Former FBI Assistant Director James Kallstrom, who rarely agrees with Davis, found common ground with his assessment of Comey.

“On that point, I agree totally,” he said on the show. “Jim Comey is one of the most pompous people I ever met in my life, you know, who thought he was above the rule of common sense and all the other rules that govern society.”

Kallstrom defended Attorney General Jeff Sessions for firing Comey’s deputy director, Andrew McCabe, based on a recommendation by the bureau’s Office of Professional Responsibility.

McCabe likely will not be the last high FBI official to get in trouble from the review undertaken by the Department of Justice Office of Inspector General (IG), Kallstrom said.

Related: Wray Rejects McCabe’s Accusations About His Firing

“I think there’s going to be quite a few more,” he said. “And I don’t what that number is, whether it’s three more or two more or six more.
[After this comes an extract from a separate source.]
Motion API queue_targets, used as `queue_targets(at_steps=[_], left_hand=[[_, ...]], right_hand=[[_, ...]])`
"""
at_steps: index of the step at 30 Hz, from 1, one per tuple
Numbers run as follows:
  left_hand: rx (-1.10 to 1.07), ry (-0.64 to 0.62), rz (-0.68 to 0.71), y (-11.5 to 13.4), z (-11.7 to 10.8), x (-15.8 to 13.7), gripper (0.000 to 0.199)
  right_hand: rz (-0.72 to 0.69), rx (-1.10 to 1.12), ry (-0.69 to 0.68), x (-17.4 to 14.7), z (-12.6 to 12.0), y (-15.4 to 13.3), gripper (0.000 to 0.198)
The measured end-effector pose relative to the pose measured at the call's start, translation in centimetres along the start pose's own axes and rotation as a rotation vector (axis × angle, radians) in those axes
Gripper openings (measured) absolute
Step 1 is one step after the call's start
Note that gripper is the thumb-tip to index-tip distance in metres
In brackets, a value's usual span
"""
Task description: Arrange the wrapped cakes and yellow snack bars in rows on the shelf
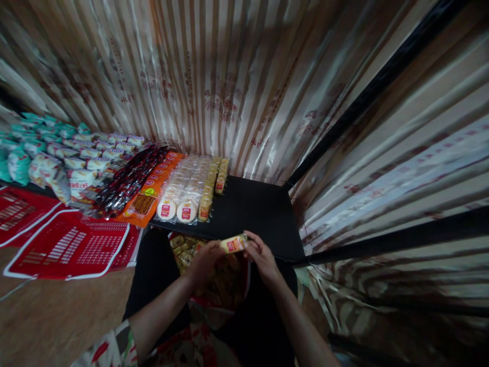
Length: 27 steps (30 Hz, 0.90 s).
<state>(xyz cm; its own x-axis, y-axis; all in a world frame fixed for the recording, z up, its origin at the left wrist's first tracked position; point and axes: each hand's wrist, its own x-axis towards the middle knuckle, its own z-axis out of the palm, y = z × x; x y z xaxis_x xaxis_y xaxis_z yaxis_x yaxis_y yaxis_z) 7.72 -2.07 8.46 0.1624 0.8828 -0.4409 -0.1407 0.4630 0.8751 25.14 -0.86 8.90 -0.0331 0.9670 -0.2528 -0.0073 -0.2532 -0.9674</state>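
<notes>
Striped, printed curtain point(214, 76) material forms the backdrop; a black bench point(263, 214) stands below it, carrying packaged goods in rows. Orange packs point(143, 204), round white packs point(187, 210) and two rows of yellow-wrapped packs lie side by side. The outer yellow row point(221, 176) ends farther back than the longer yellow row point(206, 199) next to it.

Current position: the wrapped packet point(233, 244) is raised at the near edge of the bench, above a container point(247, 285) of similar packets between the legs. Grip: the left hand point(206, 260) grasps one end; the right hand point(263, 257) pinches the other.

Step in hand, as judged: orienting a single packet, label face up, ahead of placement. The next move would probably call for carrying it forward to the near end of the outer row, aligning it with its neighbours, then letting go without disturbing the longer row.
</notes>
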Motion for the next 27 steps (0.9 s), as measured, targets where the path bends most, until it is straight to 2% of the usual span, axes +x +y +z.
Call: queue_targets(at_steps=[3,6,13,17,21,24,27], left_hand=[[-0.029,0.036,0.018,0.0,0.7,0.0,0.012],[-0.120,0.132,0.009,-0.1,1.6,0.9,0.017],[-0.336,0.239,0.059,0.9,3.0,5.7,0.024],[-0.347,0.361,0.034,1.0,3.5,8.0,0.028],[-0.182,0.429,0.110,0.2,3.7,9.1,0.034],[-0.103,0.426,0.185,-0.1,3.6,9.8,0.035],[-0.060,0.377,0.201,0.3,3.4,10.9,0.040]], right_hand=[[0.004,0.064,-0.013,1.0,0.7,-0.2,0.051],[-0.013,0.143,-0.002,2.0,1.7,-0.1,0.048],[-0.137,0.162,0.196,5.9,3.0,-0.2,0.056],[-0.258,0.052,0.229,9.4,3.3,-0.4,0.055],[-0.332,-0.139,0.224,13.1,3.7,-0.7,0.049],[-0.386,-0.281,0.222,15.7,4.3,-0.9,0.046],[-0.445,-0.394,0.234,17.7,4.9,-1.0,0.047]])
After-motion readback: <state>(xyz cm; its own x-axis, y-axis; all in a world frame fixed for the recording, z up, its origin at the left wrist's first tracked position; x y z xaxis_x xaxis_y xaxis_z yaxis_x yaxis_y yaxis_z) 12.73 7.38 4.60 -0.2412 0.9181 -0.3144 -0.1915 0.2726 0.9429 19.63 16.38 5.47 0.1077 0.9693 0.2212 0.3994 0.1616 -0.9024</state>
I don’t think it’s a large number, but I think it’s definitely other people.”

The FBI is need of a “good housecleaning,” Kallstrom said.

And why is the IG taking so long to release the eagerly anticipated report?

“I think there’s been new trapdoors that have opened … It’s typical of how these things work,” he said. “But I think when it is released, it’s going to be devastating for the bureau and the Justice Department and maybe others.”